Un comparto dove a fare da padrone sono le produzioni di peperone a marchio dop ma anche del pregiato tabacco. Un prodotto, quest'ultimo, particolarmente ricercato anche nelle produzioni del sigaro toscano. Ma il comparto dell'agricoltura ha dovuto affrontare anche forti difficoltà causate dalla violenta ondata di maltempo che ha distrutto strutture e molti raccolti.

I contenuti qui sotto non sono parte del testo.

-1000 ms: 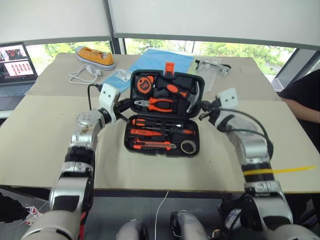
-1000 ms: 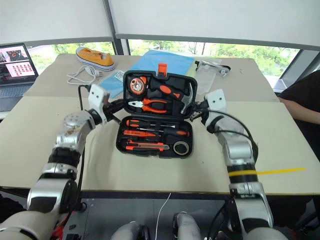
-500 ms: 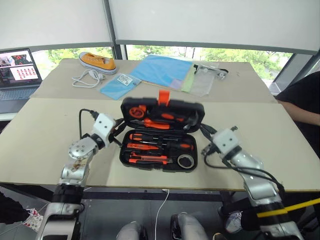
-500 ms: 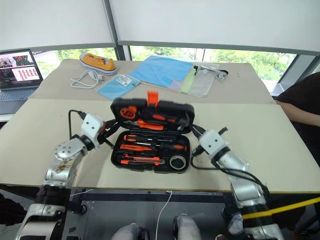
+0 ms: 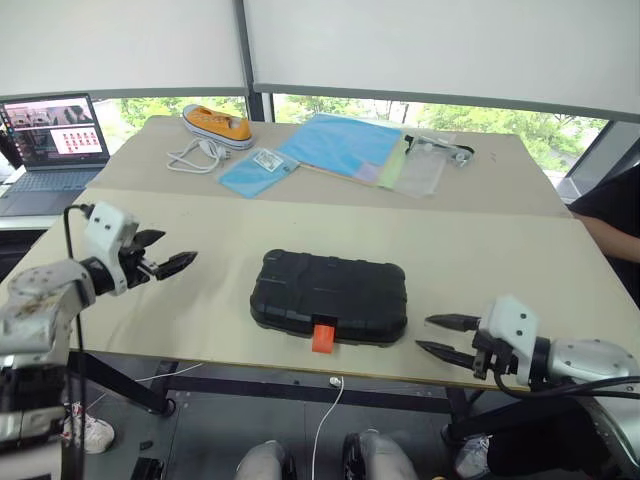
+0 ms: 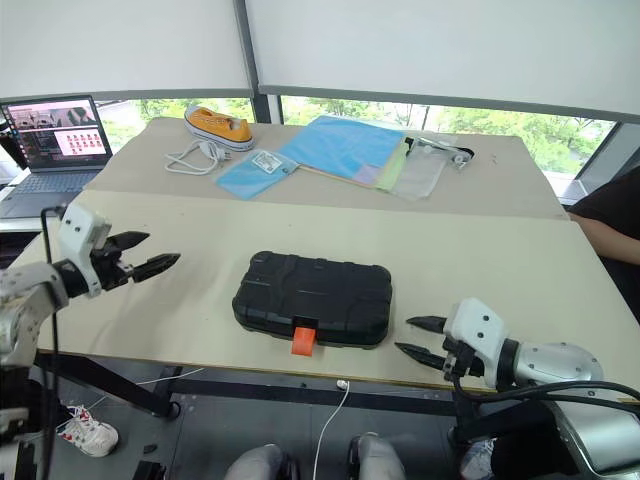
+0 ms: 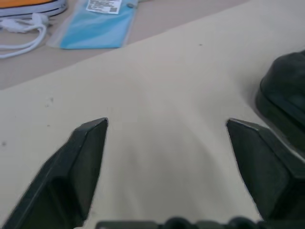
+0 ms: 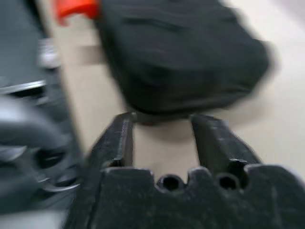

«La sinergia e la collaborazione con l'amministrazione comunale e in particolare con l'assessore al ramo, Nadia Belli, ci hanno permesso di ottenere il decreto di riconoscimento della calamità naturale per i danni subiti – ha spiegato Di Brango - Il ristoro consentirà alle aziende di rientrare almeno dalle spese sostenute per le semine».

In conclusione il segretario Di Brango e il presidente Damiano Renzi danno il benvenuto anche al nuovo direttore della federazione provinciale Carlo Picchi: «Presto Carlo Picchi e il direttore della federazione regionale Sara Paraluppi verranno a Pontecorvo per incontrare i nuovi soci e fornire gli indirizzi operativi ai giovani che in questi mesi hanno debuttato alla guida delle loro nuove aziende agricole».